This is how I’m parsing page data currently:
sub ParseData { my $data = shift; my %result; while ($data =~ /(\S+?): (.*?)(?=\n[^ \t]|\Z)/sg) { my ($key, $value) = ($1, $2); $value =~ s/\n\t/\n/g; $result{$key} = $value; } return %result; }
Page data is in something resembling RFC 822 format: An identifier (the key), a colon, a space, some text (the value), newline. If the value itself contains newlines, they are “escaped” by inserting a tab character. Here’s a shortened example:
ip: 68.174.154.124 summary: No, backlinks are useful to humans.
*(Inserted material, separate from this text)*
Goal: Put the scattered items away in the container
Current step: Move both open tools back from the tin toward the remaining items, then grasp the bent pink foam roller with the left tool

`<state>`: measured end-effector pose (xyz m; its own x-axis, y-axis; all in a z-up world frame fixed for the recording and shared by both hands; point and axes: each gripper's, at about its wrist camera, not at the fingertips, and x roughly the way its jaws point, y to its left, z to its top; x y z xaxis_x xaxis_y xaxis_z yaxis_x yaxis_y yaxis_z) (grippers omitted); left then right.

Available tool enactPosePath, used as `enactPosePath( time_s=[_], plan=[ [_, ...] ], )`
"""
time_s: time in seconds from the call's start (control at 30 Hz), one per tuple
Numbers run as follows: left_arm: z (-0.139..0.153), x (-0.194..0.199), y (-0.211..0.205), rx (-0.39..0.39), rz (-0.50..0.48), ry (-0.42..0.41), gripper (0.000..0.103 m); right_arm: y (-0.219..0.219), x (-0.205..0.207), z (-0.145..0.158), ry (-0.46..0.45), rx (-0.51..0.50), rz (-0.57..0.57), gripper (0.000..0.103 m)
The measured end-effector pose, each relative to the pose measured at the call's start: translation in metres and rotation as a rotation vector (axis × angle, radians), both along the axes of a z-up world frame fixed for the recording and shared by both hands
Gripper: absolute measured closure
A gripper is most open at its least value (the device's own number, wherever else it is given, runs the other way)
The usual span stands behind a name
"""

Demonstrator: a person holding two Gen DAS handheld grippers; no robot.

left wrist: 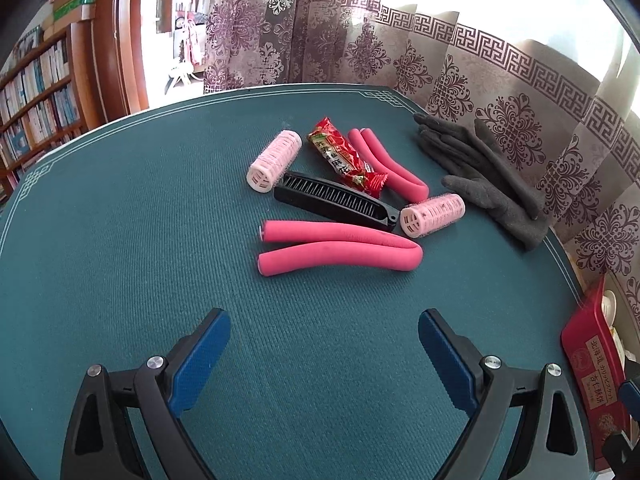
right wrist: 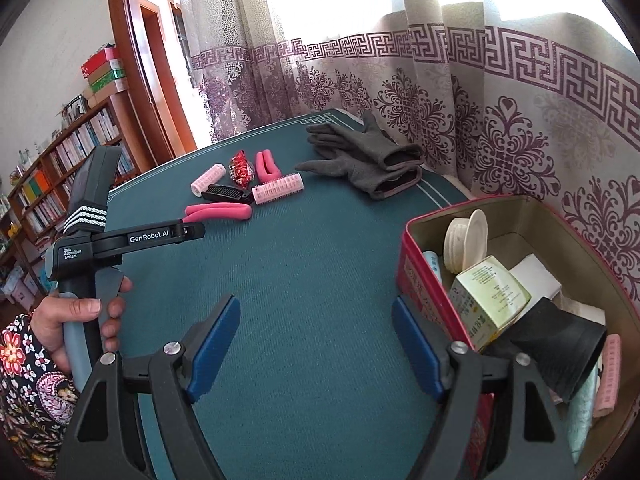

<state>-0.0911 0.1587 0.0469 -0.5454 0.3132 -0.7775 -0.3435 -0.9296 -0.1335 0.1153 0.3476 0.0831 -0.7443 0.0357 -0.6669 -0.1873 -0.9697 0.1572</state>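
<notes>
- Grippers: two. Your left gripper and your right gripper both hang over bare green table mat, jaws spread wide, nothing between the blue pads.
- Landmark: black comb, one, lying near the mat's middle.
- Pale pink mesh rollers on the mat: two. One roller touches the comb's left end; the other roller sits just beside its right end.
- Bent pink foam curlers: two. The larger curler lies on the near side of the comb; the smaller curler lies beyond it.
- Red snack packet: one, its twisted end resting over the comb's far edge.
- Grey gloves: a stacked pair as far as you can count, right of the comb, at the mat's edge by the curtain.
- Red tin: one, open, well to the right and nearer than the comb, just beside your right gripper's right finger.
- Inside the tin: white plastic cap, pale green carton, black ribbed cone, one more pink roller. Other contents are buried and hard to name.
- Left wrist view cuts the tin off at the frame edge; only its printed side shows.
- Your left hand grips the left device's handle.
</notes>
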Motion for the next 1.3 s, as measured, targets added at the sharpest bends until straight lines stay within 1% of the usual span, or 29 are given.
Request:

BillSeitz likes them right on the page. diff-major: 1 text: When a normal forward link points from A to B, the backlink is the automatically generated link back from B to A. On systems where you don't have unidirectional forward links but only bidirectional links, it makes no sense to talk about forward links and back links. From a theoretical point of view, back links are interesting because without back links, it is possible to get to a page without any forward links pointing away. The backlink is your only way to get "back" to the hypertext. languages: en
This page has the keys ip, summary, diff-major, text, and languages. The text value has multiple lines, including two empty lines.
When I run this on a snapshot of CommunityWiki on my laptop:
Alpinobombus:~/Documents/CommunityWiki alex$ time perl time1.pl Pages: 2544 real 1m7.868s user 0m55.660s sys 0m1.410s
Then I rewrote it:
sub ParseData { my $data = shift; my %result; my $end = index($data, ': '); my $key = substr($data, 0, $end); my $start = $end += 2; # skip ': ' while ($end = index($data, "\n", $end) + 1) { # include \n next if substr($data, $end, 1) eq "\t"; # continue after \n\t $result{$key} = substr($data, $start, $end - $start - 1); # strip last \n $start = $end; $end = index($data, ': ', $start); last if $end == -1; $key = substr($data, $start, $end - $start); $end = $start += 2; # skip ': ' } $result{$key} .= substr($data, $end, -1); # strip last \n foreach (keys %result) { $result{$_} =~ s/\n\t/\n/g }; return %result; }
Result:
Alpinobombus:~/Documents/CommunityWiki alex$ time perl time3.pl Pages: 2544 real 0m5.787s user 0m4.130s sys 0m1.250s
Wow! More than 10 × faster!
This is significant because the default search for Oddmuse goes through all the files, opening and searching them. At first I thought that opening the files was taking so long. But as it turns out, *parsing* is taking so long!
#Oddmuse